Итак, предложение ехать на Иордан было одобрено, и мы сообщили об этом драгоману.
В девять часов утра караван уже поджидал нас у дверей отеля, а мы сидели за завтраком. В городе царило волнение. Носились слухи о войне и кровопролитии. Необузданные бедуины из Иорданской долины и пустынь, лежащих у Мертвого моря, восстали и собирались разделаться со всеми пришельцами. Они вступили в бой с эскадроном турецкой кавалерии и разбили его; есть убитые. Они загнали жителей деревни и турецкий гарнизон в старый форт близ Иерихона и осадили его. Они подошли к лагерю наших паломников у Иордана, и те спаслись лишь тем, что под прикрытием ночи ускользнули из лагеря и, изо всех сил погоняя и пришпоривая лошадей, ускакали в Иерусалим. Другую нашу группу обстреляли из засады, а потом атаковали средь бела дня. Обе стороны открыли огонь. По счастью, обошлось без кровопролития. Мы побеседовали с одним из тех паломников, которые стреляли, и узнали из первых рук, что в минуту смертельной опасности только мужество и хладнокровие, численное превосходство и вооружение, одним своим видом наводящее страх на врага, спасло их от неминуемой гибели. Нам передали, что консул настоятельно просит, чтобы никто из наших паломников не ездил к Иордану, пока положение не изменится; более того, он вообще не рекомендовал бы никому выезжать из города, разве что под усиленной военной охраной. Это осложняло дело. Но когда у дверей ждут лошади и все знают, для чего они тут, что бы сделали вы на пашем месте? Признались бы, что струсили, и отступили бы с позором? Едва ли. Какой мужчина пойдет на это, когда вокруг столько женщин? Вы бы поступили так же, как мы: сказали бы, что вам не страшен и миллион бедуинов, составили бы завещание и пообещали бы себе держаться скромно и незаметно в самом хвосте кавалькады.

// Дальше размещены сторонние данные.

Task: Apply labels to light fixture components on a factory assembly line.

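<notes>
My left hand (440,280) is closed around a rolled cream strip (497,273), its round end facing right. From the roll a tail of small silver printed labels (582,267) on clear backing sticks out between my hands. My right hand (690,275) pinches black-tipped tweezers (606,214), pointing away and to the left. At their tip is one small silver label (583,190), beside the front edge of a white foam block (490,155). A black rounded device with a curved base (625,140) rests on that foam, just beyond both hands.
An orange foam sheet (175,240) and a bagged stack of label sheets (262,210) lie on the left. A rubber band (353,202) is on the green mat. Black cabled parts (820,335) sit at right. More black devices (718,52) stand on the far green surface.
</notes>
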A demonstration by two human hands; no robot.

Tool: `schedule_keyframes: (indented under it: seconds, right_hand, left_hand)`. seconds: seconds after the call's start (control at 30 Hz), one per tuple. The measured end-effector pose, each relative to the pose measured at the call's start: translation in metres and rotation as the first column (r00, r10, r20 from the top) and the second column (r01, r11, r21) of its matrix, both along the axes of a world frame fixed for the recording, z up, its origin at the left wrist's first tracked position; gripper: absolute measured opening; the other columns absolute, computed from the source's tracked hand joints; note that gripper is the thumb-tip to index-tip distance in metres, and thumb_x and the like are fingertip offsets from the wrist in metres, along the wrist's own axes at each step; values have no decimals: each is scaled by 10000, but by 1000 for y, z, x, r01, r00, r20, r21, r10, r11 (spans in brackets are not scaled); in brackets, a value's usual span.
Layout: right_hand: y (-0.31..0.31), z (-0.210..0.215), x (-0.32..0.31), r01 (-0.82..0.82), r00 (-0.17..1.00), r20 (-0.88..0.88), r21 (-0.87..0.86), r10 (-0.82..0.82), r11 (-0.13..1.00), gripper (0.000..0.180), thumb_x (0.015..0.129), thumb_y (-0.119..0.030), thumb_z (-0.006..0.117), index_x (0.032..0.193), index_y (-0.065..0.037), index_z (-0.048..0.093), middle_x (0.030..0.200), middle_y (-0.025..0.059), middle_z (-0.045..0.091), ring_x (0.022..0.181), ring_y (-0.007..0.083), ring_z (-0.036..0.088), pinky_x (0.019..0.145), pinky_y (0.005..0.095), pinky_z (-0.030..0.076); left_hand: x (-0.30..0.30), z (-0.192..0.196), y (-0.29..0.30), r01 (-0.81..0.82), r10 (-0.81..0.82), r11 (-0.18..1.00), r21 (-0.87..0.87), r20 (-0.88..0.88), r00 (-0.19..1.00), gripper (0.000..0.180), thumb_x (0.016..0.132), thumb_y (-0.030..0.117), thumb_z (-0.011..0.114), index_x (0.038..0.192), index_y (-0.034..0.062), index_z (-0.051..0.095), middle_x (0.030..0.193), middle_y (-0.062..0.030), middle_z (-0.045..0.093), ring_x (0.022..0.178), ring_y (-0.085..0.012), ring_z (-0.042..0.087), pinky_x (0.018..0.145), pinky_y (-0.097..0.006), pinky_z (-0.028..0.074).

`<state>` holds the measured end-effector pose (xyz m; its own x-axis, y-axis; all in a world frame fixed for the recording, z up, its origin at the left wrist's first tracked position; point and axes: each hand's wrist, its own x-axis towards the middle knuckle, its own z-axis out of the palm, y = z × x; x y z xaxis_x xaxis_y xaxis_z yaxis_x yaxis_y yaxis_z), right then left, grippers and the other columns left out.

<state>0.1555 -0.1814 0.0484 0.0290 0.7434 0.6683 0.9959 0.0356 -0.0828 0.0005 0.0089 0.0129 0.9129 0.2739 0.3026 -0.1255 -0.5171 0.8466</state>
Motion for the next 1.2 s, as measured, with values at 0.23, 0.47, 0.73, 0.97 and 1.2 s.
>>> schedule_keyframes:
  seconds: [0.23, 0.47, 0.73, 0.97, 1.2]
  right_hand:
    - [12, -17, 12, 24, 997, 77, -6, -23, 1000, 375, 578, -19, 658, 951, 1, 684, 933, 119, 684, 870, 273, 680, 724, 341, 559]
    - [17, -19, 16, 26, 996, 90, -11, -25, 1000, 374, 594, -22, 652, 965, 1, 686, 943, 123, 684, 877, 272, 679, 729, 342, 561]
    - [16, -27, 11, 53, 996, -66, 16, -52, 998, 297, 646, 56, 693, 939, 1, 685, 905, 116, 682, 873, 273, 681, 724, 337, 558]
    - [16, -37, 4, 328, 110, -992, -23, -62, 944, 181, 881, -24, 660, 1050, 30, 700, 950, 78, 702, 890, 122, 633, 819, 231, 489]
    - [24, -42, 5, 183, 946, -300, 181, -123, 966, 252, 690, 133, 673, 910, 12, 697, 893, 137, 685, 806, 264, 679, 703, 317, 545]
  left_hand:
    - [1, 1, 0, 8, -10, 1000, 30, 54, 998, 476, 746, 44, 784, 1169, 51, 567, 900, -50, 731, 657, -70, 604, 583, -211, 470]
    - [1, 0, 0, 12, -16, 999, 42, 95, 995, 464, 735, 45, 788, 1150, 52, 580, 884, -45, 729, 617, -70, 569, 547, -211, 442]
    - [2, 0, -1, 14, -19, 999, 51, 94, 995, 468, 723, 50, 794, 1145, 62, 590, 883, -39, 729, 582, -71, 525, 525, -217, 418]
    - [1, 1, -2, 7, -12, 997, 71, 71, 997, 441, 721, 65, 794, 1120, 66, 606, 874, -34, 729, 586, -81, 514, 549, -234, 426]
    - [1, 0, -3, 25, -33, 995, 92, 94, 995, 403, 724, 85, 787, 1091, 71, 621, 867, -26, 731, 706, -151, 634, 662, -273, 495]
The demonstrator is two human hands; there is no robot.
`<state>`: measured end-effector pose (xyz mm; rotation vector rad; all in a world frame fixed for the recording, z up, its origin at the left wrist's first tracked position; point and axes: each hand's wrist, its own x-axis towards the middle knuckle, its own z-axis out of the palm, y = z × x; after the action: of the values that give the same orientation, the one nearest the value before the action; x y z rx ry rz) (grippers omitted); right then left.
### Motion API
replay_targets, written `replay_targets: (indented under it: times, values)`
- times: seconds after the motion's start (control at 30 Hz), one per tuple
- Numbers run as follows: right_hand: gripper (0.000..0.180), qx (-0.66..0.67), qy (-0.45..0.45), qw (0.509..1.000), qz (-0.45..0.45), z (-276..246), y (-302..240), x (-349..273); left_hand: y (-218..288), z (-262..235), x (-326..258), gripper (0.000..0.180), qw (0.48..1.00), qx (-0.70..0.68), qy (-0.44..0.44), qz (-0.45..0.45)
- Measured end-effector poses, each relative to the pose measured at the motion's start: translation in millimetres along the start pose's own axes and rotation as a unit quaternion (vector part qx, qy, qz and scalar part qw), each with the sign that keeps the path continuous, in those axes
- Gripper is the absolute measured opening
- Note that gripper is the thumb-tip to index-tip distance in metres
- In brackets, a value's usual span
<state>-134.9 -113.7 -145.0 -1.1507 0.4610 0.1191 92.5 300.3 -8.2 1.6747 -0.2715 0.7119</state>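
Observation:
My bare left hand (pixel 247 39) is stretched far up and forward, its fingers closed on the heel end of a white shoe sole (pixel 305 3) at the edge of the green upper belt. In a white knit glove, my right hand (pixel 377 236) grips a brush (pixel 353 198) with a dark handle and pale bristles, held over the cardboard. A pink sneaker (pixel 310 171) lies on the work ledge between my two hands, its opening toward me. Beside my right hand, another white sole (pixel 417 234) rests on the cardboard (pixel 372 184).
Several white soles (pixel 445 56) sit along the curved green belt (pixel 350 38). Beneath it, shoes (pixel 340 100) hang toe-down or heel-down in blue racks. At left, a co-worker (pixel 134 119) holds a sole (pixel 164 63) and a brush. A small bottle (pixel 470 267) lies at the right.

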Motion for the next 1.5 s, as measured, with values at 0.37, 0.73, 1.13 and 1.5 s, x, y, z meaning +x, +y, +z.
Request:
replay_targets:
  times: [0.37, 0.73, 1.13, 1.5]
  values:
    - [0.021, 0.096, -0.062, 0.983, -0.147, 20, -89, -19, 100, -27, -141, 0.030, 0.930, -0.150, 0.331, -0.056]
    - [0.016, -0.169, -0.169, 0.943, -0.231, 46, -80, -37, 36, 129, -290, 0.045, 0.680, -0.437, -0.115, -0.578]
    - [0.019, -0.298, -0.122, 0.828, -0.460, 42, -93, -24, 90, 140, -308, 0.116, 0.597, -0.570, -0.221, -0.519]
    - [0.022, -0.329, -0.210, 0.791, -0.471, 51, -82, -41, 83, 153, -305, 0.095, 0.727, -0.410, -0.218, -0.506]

Должно быть, мы все избрали одну и ту же тактику, и похоже было, что нам никогда не добраться до Иерихона. Моя лошадь отнюдь не была призовым скакуном, но, хоть режьте, мне никак не удавалось держаться позади остальных. Я все время оказывался в авангарде. Очутившись во главе кавалькады, я всякий раз пугался и спешивался, чтобы поправить седло, — но тщетно: все остальные тоже спешивались и принимались поправлять седла. Никогда еще у нас не было столько хлопот с седлами. Три недели все шло как по маслу, а тут со всеми сразу что-то приключилось. Я попробовал пойти пешком, для моциона, — я недостаточно находился в Иерусалиме, рыская по святым местам. Но и тут меня постигла неудача. Все как один жаждали моциона, и уже через каких-нибудь пятнадцать минут все спешились, и я снова оказался первым. Я не знал, что и делать.
Все это было уже за Вифанией. В этом селении мы остановились через час после выезда из Иерусалима. Нам показали гробницу Лазаря. Я бы поселился в ней куда охотнее, чем в любом здешнем доме. Показали нам также и большой источник Лазаря и его древнее жилище посреди селения. По всему видно, что он был человек состоятельный. Все, что нам рассказывают о нем в воскресной школе, очень несправедливо — можно подумать, что он был бедняк. Это его просто путают с тем Лазарем, который не имел других заслуг, кроме добродетели2, а добродетель никогда не пользовалась таким почетом, как деньги. Дом Лазаря трехэтажный, каменный, но его совсем засыпало мусором, скопившимся за долгие века, и теперь виден один лишь верхний этаж. Мы взяли свечи и спустились в мрачный, как погреб, покой, где Христос разделил трапезу с Марфой и Марией и беседовал с ними об их брате. И поневоле мы с каким-то особенным чувством смотрели на это унылое жилье.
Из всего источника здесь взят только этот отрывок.